Lines of the material that include the string "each" should be returned.

----------------------------------------

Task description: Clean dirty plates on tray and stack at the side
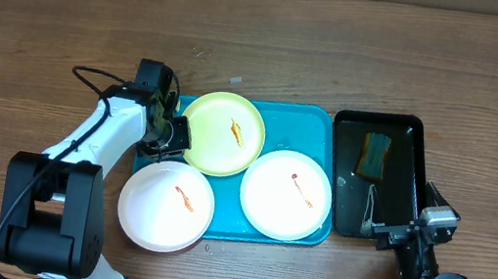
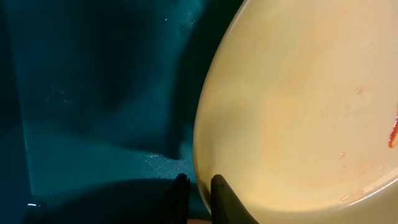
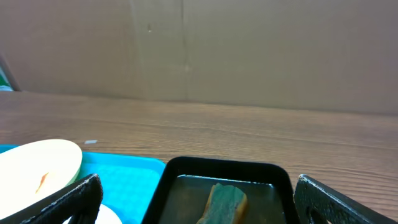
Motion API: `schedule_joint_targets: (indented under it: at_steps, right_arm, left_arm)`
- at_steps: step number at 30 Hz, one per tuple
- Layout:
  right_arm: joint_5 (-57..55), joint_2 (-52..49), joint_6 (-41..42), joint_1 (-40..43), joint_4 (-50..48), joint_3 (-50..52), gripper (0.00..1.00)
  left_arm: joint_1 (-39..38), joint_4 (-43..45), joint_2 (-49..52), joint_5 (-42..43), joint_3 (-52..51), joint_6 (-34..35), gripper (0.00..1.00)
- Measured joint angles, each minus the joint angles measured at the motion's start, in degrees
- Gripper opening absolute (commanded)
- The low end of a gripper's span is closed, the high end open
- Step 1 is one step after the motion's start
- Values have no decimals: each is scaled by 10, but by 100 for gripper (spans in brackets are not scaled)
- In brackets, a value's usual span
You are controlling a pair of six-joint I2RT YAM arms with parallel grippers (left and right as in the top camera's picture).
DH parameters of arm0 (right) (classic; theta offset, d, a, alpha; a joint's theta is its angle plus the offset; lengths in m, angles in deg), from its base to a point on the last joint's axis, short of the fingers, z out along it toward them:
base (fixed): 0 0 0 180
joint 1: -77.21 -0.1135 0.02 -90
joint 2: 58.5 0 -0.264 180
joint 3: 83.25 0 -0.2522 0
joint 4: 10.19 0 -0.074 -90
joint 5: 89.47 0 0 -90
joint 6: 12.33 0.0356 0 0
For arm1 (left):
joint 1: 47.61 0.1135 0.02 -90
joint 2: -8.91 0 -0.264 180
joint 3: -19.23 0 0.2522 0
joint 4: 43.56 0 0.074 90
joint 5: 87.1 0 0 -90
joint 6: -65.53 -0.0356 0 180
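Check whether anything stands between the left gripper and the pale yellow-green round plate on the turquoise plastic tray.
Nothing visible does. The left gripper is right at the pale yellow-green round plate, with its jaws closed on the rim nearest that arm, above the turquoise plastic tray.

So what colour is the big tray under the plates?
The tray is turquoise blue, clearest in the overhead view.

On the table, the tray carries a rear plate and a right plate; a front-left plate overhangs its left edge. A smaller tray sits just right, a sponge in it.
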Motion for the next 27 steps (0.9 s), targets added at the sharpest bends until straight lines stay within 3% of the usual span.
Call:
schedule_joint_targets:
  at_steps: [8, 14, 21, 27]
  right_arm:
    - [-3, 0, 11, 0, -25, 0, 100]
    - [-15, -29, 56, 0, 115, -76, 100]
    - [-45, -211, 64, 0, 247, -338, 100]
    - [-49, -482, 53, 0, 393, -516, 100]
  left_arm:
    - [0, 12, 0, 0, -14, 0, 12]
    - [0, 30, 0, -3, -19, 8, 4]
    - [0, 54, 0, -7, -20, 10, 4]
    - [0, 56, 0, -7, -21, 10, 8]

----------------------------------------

> _Task result_
- Measured joint angles, each minus the joint angles measured at the motion's start, in degrees
- Values have no decimals: each is scaled by 10, but by 100 for gripper (spans in brackets are not scaled)

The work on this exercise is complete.